* TASK INSTRUCTIONS
Although the data below holds other lines too, output only those from the line with "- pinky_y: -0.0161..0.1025" up to and including the line with "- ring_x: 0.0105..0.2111", exactly as they appear.

* DATASET EXTRACT
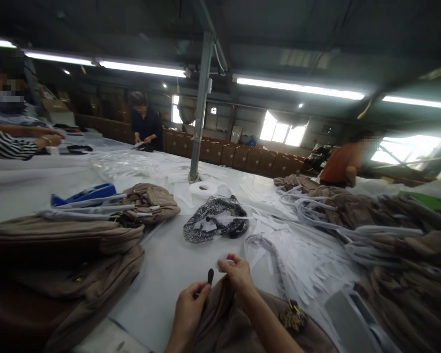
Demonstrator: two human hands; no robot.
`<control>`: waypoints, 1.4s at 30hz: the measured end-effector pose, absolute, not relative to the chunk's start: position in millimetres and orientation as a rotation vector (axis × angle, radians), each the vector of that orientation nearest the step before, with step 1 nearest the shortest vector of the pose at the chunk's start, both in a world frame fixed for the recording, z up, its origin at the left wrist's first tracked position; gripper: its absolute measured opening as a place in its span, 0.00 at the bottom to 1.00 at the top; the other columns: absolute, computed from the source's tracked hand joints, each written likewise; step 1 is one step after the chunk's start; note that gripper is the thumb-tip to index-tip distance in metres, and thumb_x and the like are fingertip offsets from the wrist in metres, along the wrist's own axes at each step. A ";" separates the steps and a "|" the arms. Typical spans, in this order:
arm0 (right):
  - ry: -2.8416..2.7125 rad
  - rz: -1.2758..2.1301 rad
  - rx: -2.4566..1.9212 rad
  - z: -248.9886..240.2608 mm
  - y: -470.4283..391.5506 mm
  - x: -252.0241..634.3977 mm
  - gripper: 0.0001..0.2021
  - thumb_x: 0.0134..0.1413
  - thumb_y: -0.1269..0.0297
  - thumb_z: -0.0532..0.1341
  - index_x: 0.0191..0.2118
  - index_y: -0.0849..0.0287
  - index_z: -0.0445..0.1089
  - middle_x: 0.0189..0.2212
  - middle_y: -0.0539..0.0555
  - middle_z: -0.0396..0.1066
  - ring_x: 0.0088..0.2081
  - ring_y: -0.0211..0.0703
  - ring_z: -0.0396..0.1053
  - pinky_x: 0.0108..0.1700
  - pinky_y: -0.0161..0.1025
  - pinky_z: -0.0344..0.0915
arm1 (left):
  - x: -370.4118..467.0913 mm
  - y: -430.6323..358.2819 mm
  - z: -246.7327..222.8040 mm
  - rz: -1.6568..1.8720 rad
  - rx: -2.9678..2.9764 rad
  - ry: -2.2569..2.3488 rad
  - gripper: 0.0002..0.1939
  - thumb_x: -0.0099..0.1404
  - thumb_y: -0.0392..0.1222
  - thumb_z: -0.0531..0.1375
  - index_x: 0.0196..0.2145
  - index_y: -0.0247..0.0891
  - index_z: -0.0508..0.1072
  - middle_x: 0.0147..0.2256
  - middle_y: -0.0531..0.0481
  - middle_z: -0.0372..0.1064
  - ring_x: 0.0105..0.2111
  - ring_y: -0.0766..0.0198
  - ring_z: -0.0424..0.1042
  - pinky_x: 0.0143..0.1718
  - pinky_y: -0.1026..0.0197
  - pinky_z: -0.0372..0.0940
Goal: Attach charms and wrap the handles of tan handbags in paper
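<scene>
A brown fabric bag [224, 318] lies at the near edge of the table, with a gold-coloured metal charm [293, 316] on its right side. My left hand [193, 301] is closed at the bag's left side, pinching a small dark rounded tab [210, 276] that sticks up from the fingers. Above the bag's top, my right hand [237, 272] has its fingers pinched together around something small and whitish, too unclear to name. Beyond my hands sits a black-and-white speckled bundle [215, 218] with white pieces on it.
Brown bags [121, 264] lie at left, near a blue tape dispenser [84, 194]. White strips [301, 260] and a heap of brown bags [407, 260] cover the right. A post [201, 108] rises behind a white roll [203, 188]. Several people stand around the table.
</scene>
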State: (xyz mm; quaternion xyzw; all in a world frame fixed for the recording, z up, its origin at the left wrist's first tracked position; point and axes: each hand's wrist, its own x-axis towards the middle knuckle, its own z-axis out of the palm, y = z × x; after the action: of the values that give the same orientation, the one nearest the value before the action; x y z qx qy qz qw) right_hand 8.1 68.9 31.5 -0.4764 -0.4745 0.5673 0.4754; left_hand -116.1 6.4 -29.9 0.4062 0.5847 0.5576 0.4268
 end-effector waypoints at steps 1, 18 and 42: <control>-1.170 1.388 -1.163 31.2 69.2 7.2 0.21 0.33 0.55 0.68 0.34 0.63 0.68 0.23 0.55 0.75 0.28 0.42 0.73 0.31 0.35 0.64 | -116.4 6.4 -30.1 1.393 1.019 1.461 0.19 0.50 0.51 0.62 0.32 0.31 0.78 0.27 0.46 0.76 0.28 0.57 0.72 0.30 0.62 0.63; -1.872 1.041 -1.240 39.1 58.1 2.3 0.21 0.47 0.68 0.59 0.50 0.62 0.66 0.24 0.50 0.74 0.29 0.41 0.70 0.33 0.34 0.62 | -116.2 4.1 -22.6 1.423 0.966 1.371 0.13 0.51 0.47 0.62 0.30 0.34 0.78 0.27 0.47 0.76 0.31 0.56 0.72 0.34 0.62 0.63; -2.392 1.024 -1.126 62.9 75.6 0.3 0.06 0.42 0.67 0.61 0.24 0.63 0.75 0.15 0.45 0.63 0.20 0.32 0.56 0.22 0.30 0.50 | -116.0 7.3 -34.9 1.512 0.684 1.144 0.13 0.46 0.46 0.66 0.23 0.33 0.72 0.18 0.55 0.67 0.21 0.67 0.65 0.24 0.66 0.60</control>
State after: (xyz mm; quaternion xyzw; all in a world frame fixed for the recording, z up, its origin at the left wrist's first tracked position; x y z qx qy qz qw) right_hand 0.3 75.6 62.9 -0.3926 -0.8338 0.3569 0.1524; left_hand -116.0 7.3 -34.9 0.2868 0.4802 0.6342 0.5338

* RESULT
  - pinky_y: -0.0161..0.1025
  - pinky_z: -0.0344..0.0915
arm1 (left):
  - x: -370.4118..467.0913 mm
  - y: -430.6323..358.2819 mm
  - z: -246.7327..222.8040 mm
  - rz: -1.6568..1.8720 rad
  - rx: -2.9678..2.9764 rad
  - ry: -2.2569..2.3488 rad
  - gripper: 0.0002..0.1939
  - thumb_x: -0.0099..0.1404
  - thumb_y: -0.0392..0.1222
  - thumb_z: -0.0531..0.1375
  - index_x: 0.0196..0.2145
  - index_y: -0.0247..0.0891
  - index_z: -0.0508..0.1072
  - middle_x: 0.0147..0.2256
  - middle_y: -0.0531..0.0481
  - middle_z: -0.0372..0.1064
  - ring_x: 0.0105..0.2111

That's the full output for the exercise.